On the shortest day of the year, 21 December, the Windhund Division lunged for the little bridge over the Ourthe at Hotton, which is where this study of the Bulge campaign began. There, the mixed bag of defenders, numbering no more than 200, armed with one 57mm anti-tank and two 40mm anti-aircraft guns, were now wiser and perhaps the attackers over-confident. The Americans were fortunate to have present some combat engineers, who not only prepared the bridge for destruction but hastily laid mines and overturned vehicles to make roadblocks.

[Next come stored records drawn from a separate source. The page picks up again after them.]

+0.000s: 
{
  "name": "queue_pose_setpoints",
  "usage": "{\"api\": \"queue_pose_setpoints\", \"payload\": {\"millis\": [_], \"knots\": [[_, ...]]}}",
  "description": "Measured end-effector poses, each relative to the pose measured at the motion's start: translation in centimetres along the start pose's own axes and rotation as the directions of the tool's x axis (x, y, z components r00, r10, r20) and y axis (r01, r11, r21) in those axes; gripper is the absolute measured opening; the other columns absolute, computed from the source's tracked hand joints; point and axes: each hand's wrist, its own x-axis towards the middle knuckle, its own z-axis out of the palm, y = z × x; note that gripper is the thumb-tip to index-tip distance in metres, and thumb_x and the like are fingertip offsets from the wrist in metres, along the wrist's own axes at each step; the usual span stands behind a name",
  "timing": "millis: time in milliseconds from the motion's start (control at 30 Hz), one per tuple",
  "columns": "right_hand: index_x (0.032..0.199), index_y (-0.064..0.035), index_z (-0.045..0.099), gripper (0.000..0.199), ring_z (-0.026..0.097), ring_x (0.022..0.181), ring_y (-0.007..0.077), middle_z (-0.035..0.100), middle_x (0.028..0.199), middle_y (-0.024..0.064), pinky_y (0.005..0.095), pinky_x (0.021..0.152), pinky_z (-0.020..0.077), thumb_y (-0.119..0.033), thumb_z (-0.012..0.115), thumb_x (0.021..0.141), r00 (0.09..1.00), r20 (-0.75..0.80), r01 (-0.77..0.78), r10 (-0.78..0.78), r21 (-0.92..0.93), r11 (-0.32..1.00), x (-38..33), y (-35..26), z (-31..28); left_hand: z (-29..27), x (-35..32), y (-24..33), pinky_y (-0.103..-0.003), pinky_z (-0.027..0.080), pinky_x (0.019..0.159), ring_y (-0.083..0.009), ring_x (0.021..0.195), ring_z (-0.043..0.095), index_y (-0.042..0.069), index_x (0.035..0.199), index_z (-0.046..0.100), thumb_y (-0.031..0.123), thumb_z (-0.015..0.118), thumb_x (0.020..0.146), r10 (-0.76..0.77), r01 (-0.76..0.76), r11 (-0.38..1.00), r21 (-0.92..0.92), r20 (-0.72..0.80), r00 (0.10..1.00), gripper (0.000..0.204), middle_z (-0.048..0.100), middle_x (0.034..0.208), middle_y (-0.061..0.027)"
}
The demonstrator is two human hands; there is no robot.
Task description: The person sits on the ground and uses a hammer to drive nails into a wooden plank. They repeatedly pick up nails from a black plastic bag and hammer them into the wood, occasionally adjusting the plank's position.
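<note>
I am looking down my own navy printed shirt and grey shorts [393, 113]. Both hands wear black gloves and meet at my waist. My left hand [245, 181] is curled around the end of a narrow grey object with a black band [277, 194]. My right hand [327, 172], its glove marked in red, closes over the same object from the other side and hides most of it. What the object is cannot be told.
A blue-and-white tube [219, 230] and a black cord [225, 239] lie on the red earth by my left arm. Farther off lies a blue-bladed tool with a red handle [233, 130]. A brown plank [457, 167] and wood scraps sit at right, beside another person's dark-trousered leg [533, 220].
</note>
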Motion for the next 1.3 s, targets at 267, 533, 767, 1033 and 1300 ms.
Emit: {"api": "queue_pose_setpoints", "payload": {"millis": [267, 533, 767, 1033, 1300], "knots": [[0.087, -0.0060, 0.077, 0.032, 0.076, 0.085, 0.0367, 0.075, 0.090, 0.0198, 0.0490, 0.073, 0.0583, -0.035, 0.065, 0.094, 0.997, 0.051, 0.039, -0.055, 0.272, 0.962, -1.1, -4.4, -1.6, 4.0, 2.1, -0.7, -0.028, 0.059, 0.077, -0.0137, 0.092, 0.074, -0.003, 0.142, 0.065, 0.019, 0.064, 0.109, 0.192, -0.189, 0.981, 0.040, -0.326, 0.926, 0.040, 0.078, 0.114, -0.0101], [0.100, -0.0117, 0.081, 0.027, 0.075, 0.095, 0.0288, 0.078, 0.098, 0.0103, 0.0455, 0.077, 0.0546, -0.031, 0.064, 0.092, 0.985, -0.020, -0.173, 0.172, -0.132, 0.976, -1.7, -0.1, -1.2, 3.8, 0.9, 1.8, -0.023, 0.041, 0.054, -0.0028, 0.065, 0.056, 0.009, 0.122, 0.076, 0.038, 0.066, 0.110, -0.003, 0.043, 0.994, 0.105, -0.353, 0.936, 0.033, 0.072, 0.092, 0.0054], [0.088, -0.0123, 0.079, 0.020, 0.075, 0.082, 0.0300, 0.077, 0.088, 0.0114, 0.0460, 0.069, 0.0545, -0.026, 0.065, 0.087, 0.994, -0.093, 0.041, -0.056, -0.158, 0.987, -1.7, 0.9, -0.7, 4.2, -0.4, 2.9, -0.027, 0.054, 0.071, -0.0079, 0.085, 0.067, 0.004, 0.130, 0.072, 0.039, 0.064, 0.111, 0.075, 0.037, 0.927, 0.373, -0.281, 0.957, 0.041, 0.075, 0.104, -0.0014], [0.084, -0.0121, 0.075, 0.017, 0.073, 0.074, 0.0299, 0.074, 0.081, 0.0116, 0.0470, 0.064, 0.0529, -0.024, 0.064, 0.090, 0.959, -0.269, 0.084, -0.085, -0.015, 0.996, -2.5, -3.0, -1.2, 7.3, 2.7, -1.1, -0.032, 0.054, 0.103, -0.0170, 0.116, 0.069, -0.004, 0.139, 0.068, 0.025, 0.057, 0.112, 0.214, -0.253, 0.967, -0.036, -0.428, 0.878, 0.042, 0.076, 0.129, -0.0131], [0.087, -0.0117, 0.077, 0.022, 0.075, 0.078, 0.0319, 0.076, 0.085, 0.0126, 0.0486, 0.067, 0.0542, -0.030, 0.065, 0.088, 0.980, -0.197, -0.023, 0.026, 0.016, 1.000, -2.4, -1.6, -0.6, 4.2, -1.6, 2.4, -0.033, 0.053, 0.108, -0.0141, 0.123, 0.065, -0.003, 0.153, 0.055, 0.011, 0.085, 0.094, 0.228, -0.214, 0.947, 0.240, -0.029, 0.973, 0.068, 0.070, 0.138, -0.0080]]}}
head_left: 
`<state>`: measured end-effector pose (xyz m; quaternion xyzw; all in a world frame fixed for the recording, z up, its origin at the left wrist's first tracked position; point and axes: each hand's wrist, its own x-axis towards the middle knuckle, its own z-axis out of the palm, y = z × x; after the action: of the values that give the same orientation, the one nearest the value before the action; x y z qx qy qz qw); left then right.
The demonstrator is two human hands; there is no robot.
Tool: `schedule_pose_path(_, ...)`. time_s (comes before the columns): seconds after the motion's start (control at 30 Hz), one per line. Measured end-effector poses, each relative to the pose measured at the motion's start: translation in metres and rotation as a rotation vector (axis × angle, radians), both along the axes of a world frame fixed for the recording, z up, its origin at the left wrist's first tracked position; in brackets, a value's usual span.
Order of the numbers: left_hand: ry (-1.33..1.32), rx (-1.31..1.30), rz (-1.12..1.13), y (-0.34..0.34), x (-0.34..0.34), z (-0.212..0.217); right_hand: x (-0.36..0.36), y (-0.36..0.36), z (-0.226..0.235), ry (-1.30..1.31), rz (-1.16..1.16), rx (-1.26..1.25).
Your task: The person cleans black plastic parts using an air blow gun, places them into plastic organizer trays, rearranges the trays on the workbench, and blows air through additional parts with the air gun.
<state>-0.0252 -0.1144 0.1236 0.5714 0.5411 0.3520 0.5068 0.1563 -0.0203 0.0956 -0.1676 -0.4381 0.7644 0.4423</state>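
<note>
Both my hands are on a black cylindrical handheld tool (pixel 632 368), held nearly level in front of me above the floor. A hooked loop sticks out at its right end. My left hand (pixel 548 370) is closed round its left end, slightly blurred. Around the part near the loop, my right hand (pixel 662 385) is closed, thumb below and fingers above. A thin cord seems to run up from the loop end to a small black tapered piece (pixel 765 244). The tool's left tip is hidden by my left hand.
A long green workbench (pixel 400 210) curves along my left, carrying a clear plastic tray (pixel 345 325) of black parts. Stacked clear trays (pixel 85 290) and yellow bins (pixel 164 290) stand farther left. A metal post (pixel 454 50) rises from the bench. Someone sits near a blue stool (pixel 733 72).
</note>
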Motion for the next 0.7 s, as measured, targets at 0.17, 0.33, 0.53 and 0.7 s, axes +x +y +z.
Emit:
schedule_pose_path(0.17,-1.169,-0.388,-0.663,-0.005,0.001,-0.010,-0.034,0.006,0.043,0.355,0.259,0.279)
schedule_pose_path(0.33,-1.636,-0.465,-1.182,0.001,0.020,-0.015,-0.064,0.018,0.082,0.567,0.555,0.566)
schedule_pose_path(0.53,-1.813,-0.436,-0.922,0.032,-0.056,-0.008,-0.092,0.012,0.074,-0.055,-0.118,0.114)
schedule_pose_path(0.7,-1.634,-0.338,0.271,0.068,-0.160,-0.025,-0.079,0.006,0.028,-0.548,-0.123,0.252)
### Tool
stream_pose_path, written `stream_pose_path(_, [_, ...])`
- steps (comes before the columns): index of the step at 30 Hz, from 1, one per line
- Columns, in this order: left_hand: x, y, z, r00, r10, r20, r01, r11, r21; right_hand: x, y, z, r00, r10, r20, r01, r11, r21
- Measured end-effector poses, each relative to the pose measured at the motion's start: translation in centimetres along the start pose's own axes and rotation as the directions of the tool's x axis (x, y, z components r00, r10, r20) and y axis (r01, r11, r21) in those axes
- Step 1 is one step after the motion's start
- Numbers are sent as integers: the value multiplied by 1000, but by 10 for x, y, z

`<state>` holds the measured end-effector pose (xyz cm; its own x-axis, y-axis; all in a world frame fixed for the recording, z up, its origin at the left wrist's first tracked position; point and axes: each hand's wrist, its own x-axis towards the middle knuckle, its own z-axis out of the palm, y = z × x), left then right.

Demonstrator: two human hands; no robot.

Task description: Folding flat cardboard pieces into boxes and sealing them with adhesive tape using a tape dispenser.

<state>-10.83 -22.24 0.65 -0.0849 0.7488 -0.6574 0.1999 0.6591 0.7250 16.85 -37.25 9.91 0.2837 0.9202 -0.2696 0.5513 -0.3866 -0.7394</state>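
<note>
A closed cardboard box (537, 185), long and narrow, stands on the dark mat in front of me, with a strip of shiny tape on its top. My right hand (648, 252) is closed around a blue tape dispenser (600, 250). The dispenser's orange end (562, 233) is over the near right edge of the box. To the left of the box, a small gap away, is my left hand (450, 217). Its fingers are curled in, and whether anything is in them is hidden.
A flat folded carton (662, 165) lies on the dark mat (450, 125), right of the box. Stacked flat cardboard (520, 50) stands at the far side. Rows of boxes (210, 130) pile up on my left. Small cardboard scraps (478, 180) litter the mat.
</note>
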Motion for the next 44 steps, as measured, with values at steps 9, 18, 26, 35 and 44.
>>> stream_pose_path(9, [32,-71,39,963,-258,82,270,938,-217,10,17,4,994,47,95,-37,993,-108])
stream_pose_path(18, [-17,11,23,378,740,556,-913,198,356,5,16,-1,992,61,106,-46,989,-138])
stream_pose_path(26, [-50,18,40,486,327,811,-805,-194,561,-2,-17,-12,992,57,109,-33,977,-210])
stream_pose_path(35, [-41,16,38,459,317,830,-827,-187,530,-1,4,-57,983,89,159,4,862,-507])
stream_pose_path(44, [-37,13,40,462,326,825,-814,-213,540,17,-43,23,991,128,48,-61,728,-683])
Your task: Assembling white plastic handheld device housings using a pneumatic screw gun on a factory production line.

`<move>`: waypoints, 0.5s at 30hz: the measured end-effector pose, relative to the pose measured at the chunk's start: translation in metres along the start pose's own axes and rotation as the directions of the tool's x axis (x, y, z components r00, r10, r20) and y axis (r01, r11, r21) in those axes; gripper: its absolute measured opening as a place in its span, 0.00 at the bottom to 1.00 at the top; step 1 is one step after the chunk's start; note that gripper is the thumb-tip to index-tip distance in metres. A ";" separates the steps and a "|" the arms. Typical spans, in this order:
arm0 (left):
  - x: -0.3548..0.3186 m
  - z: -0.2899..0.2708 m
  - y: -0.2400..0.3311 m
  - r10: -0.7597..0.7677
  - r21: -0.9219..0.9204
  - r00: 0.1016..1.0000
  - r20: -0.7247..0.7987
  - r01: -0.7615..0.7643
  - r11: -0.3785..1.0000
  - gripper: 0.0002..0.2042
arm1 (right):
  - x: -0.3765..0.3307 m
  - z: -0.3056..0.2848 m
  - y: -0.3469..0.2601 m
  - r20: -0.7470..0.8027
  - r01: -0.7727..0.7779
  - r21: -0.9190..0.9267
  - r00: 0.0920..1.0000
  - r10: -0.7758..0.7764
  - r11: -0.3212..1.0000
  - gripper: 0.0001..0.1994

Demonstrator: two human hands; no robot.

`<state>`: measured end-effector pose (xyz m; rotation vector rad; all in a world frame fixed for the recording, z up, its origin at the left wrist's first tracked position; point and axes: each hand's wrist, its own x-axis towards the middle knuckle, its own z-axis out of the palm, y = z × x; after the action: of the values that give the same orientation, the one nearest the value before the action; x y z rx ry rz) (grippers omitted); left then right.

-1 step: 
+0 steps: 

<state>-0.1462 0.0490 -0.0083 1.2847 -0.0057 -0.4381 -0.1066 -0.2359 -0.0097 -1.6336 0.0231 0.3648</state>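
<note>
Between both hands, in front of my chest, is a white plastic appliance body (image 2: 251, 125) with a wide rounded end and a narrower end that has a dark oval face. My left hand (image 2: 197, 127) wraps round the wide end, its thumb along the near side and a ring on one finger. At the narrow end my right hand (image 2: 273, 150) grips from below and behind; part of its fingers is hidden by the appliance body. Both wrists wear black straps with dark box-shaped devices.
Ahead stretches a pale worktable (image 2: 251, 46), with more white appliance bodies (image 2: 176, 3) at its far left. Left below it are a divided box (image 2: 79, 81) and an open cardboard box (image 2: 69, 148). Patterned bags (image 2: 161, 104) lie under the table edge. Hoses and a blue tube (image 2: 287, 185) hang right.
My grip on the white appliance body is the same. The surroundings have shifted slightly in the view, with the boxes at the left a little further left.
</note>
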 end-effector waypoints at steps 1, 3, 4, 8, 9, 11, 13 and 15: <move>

Using the cover of a forest that came close to the town, at 08.30 a.m. seven of the Windhund’s tanks and half-tracks suddenly hit Hotton after the briefest of artillery barrages. The 116th Division’s War Diary noted that ‘Nobody was expecting an attack, though the village, especially the bridge, was well secured by enemy tanks [in fact there were only two present to begin with], anti-tank guns and sharpshooters. A platoon was guarding a pedestrian footbridge upriver at Hampteau. Due to the loss of Oberleutnant Köhn’s leading Panther and the wounding of several commanders by headshots, the attack, which was only escorted by weak infantry units, came to a halt. Köhn lost an eye and three men from his crew were killed. There was heavy fighting with enemy tanks, in which the opponent suffered heavy losses … our units in Hotton were under heavy fire all day.’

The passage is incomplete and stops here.